Entries taken from a collection

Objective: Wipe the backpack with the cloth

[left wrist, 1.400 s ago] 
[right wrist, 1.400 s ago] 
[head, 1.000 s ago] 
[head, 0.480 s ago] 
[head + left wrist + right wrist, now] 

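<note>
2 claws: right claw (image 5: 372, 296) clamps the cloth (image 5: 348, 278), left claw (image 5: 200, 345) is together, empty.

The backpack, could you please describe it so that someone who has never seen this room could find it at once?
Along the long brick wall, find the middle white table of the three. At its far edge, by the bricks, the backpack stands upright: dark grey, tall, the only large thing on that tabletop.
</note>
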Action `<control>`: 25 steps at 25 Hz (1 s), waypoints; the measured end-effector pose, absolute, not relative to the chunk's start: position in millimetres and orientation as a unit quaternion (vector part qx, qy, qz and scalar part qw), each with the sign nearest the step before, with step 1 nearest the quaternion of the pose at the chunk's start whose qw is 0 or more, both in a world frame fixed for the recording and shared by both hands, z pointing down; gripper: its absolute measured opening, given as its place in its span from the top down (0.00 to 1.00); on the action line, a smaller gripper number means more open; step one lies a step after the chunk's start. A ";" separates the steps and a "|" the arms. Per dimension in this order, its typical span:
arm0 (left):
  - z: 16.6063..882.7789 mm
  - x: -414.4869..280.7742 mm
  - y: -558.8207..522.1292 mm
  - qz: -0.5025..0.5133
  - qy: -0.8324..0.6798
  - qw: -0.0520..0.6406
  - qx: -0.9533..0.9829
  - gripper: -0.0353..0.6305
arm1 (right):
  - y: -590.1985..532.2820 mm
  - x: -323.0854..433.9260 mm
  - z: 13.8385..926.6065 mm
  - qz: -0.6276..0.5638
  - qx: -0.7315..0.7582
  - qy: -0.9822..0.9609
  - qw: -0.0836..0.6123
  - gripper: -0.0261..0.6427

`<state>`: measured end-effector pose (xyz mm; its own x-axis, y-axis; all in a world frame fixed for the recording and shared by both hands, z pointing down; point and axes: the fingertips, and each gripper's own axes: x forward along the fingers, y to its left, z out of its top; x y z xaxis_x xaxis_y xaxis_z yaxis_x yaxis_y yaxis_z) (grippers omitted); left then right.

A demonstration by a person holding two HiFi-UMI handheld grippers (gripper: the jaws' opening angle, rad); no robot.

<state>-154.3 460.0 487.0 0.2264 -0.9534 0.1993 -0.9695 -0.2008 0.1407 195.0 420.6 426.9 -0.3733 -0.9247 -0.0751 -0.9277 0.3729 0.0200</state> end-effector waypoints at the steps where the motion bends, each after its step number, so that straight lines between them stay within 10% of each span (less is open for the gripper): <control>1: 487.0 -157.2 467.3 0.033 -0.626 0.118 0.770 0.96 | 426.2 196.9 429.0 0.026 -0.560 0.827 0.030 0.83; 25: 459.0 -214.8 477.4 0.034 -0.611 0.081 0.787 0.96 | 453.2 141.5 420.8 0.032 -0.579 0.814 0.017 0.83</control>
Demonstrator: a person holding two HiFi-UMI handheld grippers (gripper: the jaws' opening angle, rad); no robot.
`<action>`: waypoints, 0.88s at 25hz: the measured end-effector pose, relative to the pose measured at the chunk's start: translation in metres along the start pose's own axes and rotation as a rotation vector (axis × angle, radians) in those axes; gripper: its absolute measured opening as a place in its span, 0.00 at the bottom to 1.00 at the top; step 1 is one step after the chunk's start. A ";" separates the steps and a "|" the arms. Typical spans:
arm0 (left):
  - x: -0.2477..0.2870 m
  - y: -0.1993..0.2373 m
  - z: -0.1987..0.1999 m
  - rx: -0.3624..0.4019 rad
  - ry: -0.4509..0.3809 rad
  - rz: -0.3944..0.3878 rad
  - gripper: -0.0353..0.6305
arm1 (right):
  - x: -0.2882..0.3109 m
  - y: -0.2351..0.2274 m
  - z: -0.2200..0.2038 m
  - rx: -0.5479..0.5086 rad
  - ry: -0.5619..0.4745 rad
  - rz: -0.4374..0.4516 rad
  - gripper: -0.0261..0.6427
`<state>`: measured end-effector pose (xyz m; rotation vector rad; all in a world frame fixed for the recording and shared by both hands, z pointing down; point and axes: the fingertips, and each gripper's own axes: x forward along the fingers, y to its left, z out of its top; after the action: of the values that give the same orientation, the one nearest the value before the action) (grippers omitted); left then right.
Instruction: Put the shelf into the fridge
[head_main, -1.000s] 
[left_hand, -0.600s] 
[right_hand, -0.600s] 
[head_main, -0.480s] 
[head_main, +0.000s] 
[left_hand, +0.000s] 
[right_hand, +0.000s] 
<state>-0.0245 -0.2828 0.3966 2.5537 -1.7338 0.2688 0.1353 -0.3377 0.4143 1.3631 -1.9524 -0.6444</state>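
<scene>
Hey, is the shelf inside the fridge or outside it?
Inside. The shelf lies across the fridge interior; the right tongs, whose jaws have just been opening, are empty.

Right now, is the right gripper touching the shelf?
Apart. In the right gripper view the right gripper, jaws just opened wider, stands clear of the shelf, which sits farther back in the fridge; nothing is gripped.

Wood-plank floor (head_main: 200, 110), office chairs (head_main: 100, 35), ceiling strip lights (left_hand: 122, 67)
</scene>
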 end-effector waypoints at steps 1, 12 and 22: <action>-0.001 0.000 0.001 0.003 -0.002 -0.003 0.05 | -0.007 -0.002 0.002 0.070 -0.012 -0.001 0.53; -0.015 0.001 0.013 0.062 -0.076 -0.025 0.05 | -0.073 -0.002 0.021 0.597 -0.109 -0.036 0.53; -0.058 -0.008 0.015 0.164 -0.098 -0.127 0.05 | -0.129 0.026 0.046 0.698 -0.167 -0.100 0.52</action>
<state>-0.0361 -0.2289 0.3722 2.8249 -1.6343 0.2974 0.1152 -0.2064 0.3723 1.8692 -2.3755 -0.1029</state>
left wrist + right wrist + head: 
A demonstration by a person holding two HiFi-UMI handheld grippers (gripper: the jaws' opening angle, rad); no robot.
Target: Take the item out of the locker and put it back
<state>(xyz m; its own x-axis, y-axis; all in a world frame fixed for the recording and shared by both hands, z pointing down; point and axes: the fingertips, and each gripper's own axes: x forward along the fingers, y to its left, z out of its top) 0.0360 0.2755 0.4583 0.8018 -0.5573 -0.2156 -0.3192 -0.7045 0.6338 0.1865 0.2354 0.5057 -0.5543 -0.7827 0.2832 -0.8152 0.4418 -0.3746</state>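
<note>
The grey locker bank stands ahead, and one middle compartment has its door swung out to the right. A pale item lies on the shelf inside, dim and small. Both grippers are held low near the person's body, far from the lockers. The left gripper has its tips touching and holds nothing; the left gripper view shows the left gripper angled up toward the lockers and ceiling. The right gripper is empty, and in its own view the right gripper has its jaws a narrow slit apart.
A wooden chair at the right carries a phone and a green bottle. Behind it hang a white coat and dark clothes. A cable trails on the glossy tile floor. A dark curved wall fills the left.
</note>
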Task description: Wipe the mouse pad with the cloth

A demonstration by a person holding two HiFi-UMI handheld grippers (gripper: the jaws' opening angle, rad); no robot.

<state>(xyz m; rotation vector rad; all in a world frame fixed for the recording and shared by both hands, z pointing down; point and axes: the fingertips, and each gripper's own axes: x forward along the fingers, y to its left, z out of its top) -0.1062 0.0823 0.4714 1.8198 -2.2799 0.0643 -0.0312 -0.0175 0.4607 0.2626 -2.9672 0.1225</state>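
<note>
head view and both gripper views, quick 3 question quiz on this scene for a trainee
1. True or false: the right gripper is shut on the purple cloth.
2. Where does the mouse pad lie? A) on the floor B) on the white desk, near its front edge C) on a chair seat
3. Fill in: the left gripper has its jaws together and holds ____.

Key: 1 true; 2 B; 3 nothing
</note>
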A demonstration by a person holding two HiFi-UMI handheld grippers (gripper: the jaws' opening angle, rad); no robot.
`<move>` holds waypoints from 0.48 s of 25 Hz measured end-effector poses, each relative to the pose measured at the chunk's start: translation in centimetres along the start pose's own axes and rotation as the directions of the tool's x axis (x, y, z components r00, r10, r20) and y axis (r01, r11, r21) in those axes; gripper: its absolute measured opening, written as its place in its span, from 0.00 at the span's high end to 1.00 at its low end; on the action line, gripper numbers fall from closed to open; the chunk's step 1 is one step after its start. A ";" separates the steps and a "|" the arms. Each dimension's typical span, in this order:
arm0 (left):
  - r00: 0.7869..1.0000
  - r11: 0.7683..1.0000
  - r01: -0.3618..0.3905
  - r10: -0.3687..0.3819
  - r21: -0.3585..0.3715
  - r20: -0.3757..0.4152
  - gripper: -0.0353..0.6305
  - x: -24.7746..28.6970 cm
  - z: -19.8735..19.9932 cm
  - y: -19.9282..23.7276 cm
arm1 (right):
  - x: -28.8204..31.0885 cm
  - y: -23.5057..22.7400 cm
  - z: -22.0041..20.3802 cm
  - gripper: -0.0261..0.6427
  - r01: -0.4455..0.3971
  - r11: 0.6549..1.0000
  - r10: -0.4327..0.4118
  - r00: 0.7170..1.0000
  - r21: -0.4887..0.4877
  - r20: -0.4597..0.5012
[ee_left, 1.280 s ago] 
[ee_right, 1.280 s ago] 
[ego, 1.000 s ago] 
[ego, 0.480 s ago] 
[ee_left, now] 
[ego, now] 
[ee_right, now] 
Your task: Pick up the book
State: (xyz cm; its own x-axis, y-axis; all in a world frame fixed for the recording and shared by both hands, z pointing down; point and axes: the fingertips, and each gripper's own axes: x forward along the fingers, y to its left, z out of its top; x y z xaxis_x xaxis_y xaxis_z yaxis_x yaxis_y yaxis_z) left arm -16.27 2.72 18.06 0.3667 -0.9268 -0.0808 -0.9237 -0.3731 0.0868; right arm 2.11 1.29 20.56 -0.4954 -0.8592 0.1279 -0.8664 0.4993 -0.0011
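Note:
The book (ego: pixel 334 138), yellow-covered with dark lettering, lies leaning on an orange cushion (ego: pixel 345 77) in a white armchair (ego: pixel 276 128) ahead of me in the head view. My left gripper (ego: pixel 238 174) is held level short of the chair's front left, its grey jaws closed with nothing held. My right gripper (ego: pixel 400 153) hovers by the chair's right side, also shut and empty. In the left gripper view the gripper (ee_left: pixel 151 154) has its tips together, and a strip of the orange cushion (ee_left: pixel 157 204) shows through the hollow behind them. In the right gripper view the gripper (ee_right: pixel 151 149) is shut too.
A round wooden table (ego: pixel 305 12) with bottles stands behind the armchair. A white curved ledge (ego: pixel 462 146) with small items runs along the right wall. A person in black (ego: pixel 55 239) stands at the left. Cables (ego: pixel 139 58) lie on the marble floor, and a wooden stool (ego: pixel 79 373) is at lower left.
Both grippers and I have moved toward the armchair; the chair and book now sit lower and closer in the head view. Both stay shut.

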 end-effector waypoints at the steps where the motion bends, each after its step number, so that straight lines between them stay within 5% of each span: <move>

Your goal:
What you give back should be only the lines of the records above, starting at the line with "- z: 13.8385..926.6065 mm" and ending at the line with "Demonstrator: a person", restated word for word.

Response area:
  - z: 13.8385..926.6065 mm
  - qz: -0.6276..0.5638
  - qx: -0.7315..0.7582
  - qy: -0.9822..0.9609
  - qw: -0.0836..0.6123
  - gripper: -0.0261..0.6427

`<state>`: measured end-effector pose (xyz mm; its own x-axis, y-axis; all in a world frame fixed for the recording and shared by both hands, z pointing down; point and axes: the fingertips, and each gripper's own axes: x forward along the fingers, y to its left, z out of its top; x y z xaxis_x xaxis_y xaxis_z yaxis_x yaxis_y yaxis_z) (grippers omitted); left then right.

A demonstration by a person holding two HiFi-UMI handheld grippers (gripper: the jaws' opening angle, rad); no robot.

<state>-154.3 460.0 487.0 0.2264 -0.9534 0.1993 -0.9695 -0.2008 0.1407 195.0 420.6 426.9 -0.3733 -0.9247 -0.0751 -0.9277 0.3729 0.0200</state> end-effector waypoints at the steps where the motion bends, each after its step number, so that straight lines between them stay within 10% of each span (less is open for the gripper): <control>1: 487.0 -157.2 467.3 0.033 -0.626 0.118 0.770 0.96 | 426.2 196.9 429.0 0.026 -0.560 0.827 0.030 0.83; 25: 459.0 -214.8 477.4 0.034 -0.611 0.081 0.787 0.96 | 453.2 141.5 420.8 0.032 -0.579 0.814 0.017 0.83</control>
Demonstrator: a person holding two HiFi-UMI handheld grippers (gripper: the jaws' opening angle, rad); no robot.

Besides this answer, the exercise requires nothing else.